* [Records for this exercise]:
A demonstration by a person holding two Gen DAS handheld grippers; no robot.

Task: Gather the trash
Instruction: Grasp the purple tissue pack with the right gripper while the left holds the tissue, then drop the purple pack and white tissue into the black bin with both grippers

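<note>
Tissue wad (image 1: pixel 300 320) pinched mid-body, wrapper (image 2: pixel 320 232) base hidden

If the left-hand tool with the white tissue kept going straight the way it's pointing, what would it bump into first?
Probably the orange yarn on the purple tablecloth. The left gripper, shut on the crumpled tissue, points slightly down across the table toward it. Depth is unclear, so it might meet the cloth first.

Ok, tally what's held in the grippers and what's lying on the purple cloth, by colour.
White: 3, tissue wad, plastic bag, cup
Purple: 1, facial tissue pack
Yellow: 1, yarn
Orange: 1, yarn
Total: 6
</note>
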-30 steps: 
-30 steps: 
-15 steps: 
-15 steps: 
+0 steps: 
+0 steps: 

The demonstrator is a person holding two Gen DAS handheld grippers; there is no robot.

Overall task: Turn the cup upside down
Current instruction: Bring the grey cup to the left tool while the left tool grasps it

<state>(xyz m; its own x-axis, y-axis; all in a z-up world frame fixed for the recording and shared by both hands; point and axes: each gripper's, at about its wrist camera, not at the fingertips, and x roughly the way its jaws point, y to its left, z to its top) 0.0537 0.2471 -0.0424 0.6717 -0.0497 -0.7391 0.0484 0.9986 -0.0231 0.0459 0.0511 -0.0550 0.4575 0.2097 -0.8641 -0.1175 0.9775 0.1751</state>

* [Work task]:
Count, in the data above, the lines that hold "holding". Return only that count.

* [Problem solution]:
2